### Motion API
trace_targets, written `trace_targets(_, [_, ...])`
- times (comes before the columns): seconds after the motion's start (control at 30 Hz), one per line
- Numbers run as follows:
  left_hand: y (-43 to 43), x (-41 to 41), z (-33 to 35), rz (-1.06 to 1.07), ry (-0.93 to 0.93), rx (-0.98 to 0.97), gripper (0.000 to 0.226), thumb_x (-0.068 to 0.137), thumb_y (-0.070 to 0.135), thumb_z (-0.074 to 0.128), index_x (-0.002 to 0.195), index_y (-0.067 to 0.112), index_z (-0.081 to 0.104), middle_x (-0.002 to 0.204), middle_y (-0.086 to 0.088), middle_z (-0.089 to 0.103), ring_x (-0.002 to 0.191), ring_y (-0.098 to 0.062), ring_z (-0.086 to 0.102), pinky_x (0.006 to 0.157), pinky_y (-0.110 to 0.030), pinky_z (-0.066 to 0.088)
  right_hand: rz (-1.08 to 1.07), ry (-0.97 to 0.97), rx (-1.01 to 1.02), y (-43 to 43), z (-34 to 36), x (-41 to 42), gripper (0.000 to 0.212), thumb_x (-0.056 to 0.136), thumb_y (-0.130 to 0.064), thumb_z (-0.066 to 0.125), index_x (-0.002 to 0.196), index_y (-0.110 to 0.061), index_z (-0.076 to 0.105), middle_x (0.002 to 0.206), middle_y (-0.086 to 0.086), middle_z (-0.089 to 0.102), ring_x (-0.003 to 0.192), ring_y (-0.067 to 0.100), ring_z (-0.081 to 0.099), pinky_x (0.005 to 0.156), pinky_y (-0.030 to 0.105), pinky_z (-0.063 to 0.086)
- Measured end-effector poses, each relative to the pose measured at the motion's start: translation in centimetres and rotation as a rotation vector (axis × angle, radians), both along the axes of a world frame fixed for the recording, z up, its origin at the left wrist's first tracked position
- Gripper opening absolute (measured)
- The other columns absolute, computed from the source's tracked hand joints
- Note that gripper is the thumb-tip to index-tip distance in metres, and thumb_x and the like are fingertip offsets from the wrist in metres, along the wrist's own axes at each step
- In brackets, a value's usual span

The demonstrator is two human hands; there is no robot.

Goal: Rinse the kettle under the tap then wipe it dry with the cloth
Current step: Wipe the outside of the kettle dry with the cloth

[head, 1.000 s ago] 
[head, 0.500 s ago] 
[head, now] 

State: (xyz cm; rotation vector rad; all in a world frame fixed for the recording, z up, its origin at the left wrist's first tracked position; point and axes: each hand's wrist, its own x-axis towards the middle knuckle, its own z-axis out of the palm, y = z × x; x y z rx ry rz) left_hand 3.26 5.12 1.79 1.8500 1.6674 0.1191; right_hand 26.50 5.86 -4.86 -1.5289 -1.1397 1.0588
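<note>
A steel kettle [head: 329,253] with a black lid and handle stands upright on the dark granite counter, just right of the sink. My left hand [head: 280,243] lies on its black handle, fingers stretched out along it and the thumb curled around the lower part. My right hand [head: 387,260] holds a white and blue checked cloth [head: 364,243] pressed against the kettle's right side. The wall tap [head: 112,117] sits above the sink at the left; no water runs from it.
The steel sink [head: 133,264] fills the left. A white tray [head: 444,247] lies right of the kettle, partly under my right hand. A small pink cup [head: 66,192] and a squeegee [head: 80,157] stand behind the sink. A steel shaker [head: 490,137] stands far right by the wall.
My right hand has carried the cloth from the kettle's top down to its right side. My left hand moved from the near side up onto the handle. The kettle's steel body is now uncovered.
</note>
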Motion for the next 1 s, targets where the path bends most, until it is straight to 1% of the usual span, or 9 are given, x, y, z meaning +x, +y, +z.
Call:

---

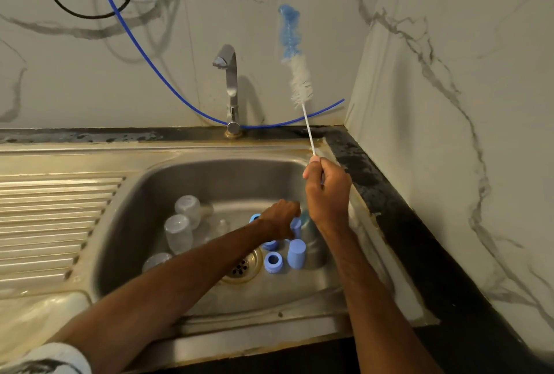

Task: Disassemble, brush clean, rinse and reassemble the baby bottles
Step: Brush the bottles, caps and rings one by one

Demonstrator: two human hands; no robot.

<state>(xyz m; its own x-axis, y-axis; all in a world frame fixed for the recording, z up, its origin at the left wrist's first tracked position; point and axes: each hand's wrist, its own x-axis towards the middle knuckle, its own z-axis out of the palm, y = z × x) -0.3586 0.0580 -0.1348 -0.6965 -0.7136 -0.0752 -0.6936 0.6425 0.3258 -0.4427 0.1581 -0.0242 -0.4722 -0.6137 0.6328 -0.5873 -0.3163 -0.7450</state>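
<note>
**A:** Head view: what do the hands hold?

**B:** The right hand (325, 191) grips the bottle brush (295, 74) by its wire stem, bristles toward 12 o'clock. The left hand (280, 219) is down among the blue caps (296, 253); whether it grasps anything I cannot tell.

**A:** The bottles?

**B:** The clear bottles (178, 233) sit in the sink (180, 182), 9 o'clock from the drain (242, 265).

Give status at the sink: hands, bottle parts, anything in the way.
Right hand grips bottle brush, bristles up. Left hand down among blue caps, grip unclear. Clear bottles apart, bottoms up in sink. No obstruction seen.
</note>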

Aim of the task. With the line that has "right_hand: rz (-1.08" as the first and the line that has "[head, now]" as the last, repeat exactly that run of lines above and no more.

Expected answer.
  right_hand: rz (-1.08 to 1.07), ry (-0.97 to 0.97), rx (-1.01 to 1.02), y (-43 to 43), z (-34 to 36), x (-41 to 42), gripper (0.000 to 0.212), thumb_x (-0.056 to 0.136), thumb_y (-0.130 to 0.064), thumb_z (-0.066 to 0.125), index_x (-0.002 to 0.196), index_y (-0.110 to 0.061), index_z (-0.076 to 0.105), middle_x (0.002 to 0.206), middle_y (-0.086 to 0.086), middle_z (-0.089 to 0.102), ring_x (-0.003 to 0.192), ring_y (-0.067 to 0.100), ring_z (-0.081 to 0.099), pinky_x (0.005 to 0.156), pinky_y (-0.030 to 0.105), pinky_z (-0.063 to 0.086)
- Measured end-effector poses, each relative to the pose measured at the motion's start: translation in centimetres and rotation as a rotation vector (axis × angle, radians), both along the axes of a world frame fixed for the recording, z up, its origin at the left wrist's first tracked position
- Gripper opening absolute (measured)
- The other columns absolute, computed from the source's tracked hand joints
- Note that gripper is the thumb-tip to index-tip distance in metres, and thumb_x and the like are fingertip offsets from the wrist in metres, along the wrist's own axes at each step
- In brackets, a value's usual span

The demonstrator is two human hands; there is no robot.

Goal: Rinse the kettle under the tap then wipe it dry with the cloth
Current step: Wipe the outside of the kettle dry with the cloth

[head, 1.000 s ago] 
[head, 0.500 s ago] 
[head, now] 

The response is now complete.